Dan itu yang membuat Sarah membenci Hilda setengah mati sejak kami berumur 7 tahun, semakin membencinya begitu tahu Hilda menggantikan posisi ibunya. Hingga akhirnya Sarah memutuskan untuk membunuh Hilda.
“Kurasa bukan hanya aku yang sudah muak dengan Si Tolol itu.”
Muak …
Perkataan Sarah saat di pemakaman itu kembali terngiang di kepalaku. Dan fakta bahwa Pak Rey juga memerintahkan seseorang untuk melenyapkan Hilda malam itu adalah tanda bahwa ia juga sudah tidak menginginkan Hilda lagi.
Aku memejamkan mataku rapat-rapat, menghembuskan napas dengan perlahan. Denyutan itu kembali muncul di kepalaku.
Aku hanya perlu mencari tau apa yang sebenarnya mereka lakukan pada Hilda malam itu.
Malam itu …
Mataku terbuka cepat, menyadari sesuatu.
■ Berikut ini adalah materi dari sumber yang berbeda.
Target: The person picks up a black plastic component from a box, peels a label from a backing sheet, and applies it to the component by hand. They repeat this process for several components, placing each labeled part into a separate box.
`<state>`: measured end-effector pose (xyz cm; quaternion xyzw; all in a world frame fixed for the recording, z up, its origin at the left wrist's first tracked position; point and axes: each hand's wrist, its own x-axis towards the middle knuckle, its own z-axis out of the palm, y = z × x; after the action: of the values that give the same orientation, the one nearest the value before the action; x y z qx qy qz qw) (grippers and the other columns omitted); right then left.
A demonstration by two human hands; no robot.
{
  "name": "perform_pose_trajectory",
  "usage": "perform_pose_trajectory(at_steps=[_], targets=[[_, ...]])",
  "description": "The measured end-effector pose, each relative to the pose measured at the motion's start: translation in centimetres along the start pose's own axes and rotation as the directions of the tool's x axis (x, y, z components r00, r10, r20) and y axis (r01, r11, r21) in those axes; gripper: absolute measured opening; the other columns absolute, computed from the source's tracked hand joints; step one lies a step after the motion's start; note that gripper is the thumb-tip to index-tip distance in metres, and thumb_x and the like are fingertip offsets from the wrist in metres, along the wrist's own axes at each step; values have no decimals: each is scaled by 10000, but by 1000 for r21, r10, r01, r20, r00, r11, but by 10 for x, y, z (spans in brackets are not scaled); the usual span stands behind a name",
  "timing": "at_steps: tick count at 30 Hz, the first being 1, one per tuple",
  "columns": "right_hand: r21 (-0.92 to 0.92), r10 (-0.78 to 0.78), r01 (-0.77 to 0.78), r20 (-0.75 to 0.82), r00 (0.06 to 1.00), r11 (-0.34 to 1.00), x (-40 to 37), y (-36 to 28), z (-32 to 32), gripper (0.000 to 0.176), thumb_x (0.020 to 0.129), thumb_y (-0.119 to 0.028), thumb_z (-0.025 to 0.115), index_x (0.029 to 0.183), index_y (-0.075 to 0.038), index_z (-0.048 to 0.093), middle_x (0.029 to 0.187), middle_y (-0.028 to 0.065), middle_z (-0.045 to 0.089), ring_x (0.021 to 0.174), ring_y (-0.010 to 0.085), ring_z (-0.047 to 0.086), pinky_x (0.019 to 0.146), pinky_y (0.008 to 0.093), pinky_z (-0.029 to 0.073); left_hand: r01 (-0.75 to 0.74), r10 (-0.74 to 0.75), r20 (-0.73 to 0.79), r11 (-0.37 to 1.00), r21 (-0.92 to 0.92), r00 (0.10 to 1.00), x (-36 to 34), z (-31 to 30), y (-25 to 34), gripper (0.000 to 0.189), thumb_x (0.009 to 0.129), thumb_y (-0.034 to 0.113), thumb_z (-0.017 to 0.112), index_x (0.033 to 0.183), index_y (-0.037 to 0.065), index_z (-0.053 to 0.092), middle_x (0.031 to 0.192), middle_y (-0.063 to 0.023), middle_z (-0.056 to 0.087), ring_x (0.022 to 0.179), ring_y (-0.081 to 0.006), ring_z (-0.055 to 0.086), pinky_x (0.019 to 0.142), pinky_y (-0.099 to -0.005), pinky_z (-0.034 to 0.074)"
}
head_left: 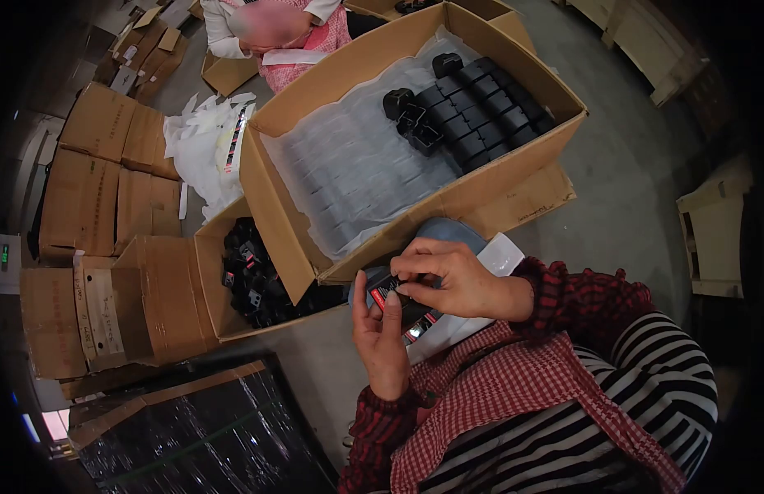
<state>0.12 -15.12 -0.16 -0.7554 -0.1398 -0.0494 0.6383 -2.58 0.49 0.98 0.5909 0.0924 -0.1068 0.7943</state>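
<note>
Just below the front edge of a large open cardboard box (472, 193), my two hands meet around a small black part (382, 290) with a red and white label. My left hand (383, 337) holds the part from below, between thumb and fingers. The fingers of my right hand (448, 278) are pinched at the part's upper right edge. Inside the large box, rows of black parts (481, 111) stand at the right, and translucent white wrapping sheet (349, 156) covers the rest. A strip of labels (420, 328) lies under my right hand.
A smaller box (225, 317) of loose black parts (254, 276) stands at the left. Stacked cartons (89, 177) and white paper scraps (205, 148) lie beyond it. Another person (303, 37) sits behind the large box. A black-wrapped stack (200, 436) is at the lower left.
</note>
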Motion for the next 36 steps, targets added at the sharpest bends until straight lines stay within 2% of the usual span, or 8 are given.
perform_pose_trajectory(at_steps=[11,14,17,19,29,32,34,36], targets=[[-589,4,-18,-25,1000,808,12,-1,-19,356,891,-250,622,1121,17,575,981,161,575,812,312,626,681,376,526,-109,119,-97,988,106,988,2,0,-1,565,953,57,526,1450,20,261,1012,-58,632,879,-94,597,802,-247,496],[-495,9,-34,-53,999,868,15,26,-26,399,920,-314,582,1122,29,564,998,158,583,868,308,616,763,380,499,-81,86,-94,995,53,992,2,-7,1,564,957,51,513,1456,23,251,1020,-57,626,871,-82,586,799,-225,482],[-104,137,-132,40,990,986,18,27,-21,407,929,-330,577,1132,23,561,1021,163,589,932,279,602,801,345,475,-29,28,-40,999,-14,999,2,-5,-1,565,961,64,513,1456,22,244,1014,-52,624,885,-81,586,811,-236,489],[-18,336,-342,244,910,939,21,17,-16,401,936,-336,573,1148,5,573,1067,160,589,955,253,594,802,323,465,-14,12,-31,998,-55,999,3,-3,-2,567,962,73,514,1456,22,240,1009,-50,623,893,-80,585,817,-242,493],[4,71,-73,188,980,997,13,44,11,462,939,-403,544,1169,-5,594,1115,199,590,986,280,602,820,356,487,29,-34,-57,995,-94,998,14,-15,-4,460,959,115,541,1372,24,360,1054,-78,622,935,-109,594,829,-265,499],[135,322,-374,300,898,918,18,49,7,453,966,-398,496,1165,-4,599,1133,161,598,1001,231,597,835,350,487,16,-22,-48,993,-118,999,19,-27,-5,412,953,115,555,1326,23,409,1066,-83,621,938,-119,597,837,-267,496],[459,514,-646,392,763,609,22,53,5,465,1003,-367,426,1229,23,540,1198,85,569,1076,170,563,892,303,459,13,-21,-49,986,-165,999,21,-32,-5,399,949,116,564,1311,22,424,1072,-84,621,939,-124,598,841,-266,494],[445,510,-637,381,771,629,24,48,5,446,998,-341,447,1241,24,530,1199,77,566,1080,163,560,896,295,458,-14,0,-74,980,-199,997,24,-39,-7,413,925,63,588,1305,26,431,1055,-83,623,936,-125,599,838,-262,492]])
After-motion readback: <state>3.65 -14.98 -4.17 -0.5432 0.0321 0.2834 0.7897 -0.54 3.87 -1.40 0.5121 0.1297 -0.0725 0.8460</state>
Aku lalu bergegas menghidupkan mesin mobil dan mulai berkendara menjauh dari tempat ini.
***
Aku keluar dari mobil, kemudian mulai berjalan menuju gerbang kayu yang menjulang tinggi di hadapanku. Begitu aku sampai di gerbang, aku langsung membunyikan bel yang berada paling tepi gerbang. Aku mulai menatap ke sekelilingku, menyadari bahwa seperti biasa jalan ini selalu sepi.